Hard to say. It’s kind of an ineffable feeling I get from an artist where I feel like they’re showing me something really personal through music, that’s important. And just the kind of addictive quotient is important as well. I want to be infatuated. To paraphrase something I heard in the documentary about Pentagram – music is a powerful drug too.

There’s many readings of many things, but balance is optimal

You collaborated fairly recently with A.G. Cook. What do you make of the recent near-backlash over the supposed “insincerity” of PC Music and their tunes?

In the age of transparency, it’s desirable to reveal who you “really” are, which is, ultimately, just another performance to me. So authenticity never struck me as the gold standard for anything good. I just like the way Alex writes songs. A lot. I like his chords. And the way his melodic ideas come together. They make the hairs on my arm stand up. He’s exactly who he wants to be, which is as sincere as anything.

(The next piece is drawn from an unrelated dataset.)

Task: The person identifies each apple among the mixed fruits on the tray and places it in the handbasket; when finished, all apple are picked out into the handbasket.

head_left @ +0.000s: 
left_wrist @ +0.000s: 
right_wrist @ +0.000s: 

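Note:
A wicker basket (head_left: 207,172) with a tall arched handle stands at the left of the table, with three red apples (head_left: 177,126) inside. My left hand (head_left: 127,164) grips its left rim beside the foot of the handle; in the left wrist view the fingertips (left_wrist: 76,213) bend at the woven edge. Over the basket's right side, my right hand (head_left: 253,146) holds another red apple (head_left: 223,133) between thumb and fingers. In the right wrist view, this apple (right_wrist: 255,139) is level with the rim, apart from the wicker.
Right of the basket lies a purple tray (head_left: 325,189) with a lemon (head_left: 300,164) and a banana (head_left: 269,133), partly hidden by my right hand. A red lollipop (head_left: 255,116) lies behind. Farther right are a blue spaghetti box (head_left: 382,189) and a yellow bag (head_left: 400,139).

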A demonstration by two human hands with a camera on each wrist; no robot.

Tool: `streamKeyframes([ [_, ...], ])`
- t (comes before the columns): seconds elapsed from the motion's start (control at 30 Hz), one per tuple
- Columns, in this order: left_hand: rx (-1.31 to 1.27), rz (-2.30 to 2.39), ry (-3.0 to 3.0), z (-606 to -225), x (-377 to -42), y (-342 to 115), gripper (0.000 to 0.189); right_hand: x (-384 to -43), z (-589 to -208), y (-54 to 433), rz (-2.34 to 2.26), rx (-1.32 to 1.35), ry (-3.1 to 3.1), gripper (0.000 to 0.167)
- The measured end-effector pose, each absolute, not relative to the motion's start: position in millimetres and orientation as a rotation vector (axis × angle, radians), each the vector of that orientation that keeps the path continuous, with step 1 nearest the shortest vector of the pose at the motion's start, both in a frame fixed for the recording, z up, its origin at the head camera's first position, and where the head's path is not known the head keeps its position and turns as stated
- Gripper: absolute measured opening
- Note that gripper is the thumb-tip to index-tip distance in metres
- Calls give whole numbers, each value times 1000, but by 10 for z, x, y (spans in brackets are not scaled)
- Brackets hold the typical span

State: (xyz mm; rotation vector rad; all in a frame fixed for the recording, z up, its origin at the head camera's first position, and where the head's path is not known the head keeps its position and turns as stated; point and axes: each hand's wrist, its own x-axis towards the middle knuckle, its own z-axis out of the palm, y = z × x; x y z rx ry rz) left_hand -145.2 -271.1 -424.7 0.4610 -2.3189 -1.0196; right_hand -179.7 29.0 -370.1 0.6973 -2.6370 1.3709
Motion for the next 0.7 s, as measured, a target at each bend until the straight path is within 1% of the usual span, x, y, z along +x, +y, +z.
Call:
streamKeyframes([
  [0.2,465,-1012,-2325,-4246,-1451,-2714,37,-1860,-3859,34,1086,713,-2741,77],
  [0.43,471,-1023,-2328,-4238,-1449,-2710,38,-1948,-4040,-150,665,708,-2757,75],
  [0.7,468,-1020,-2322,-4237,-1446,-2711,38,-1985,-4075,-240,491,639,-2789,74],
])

Right, I find it unfortunate to see a point where the aesthetic interpretation of music’s conceptual basis overpowers its discussion at face value. Do you ever have that sense with your own tunes?

“Aesthetic” is an easy way to talk about anything, and allows people to cross-commit to ideas they’re working out. It’s just funny to me. I don’t mind, there’s many readings of many things, but balance is optimal.

Do you ever find yourself annoyed by a particular stance on or interpretation of your own work, regardless of how subjective it is?

It feeds my ego, and then makes me depressed when I realise that I want it fed, and then I reject it. Repeat.

Oneohtrix Point Never will take on Amsterdam’s beautiful concert hall Muziekgebouw aan’t IJ in another night of The Rest Is Noise on February 23rd, 2016.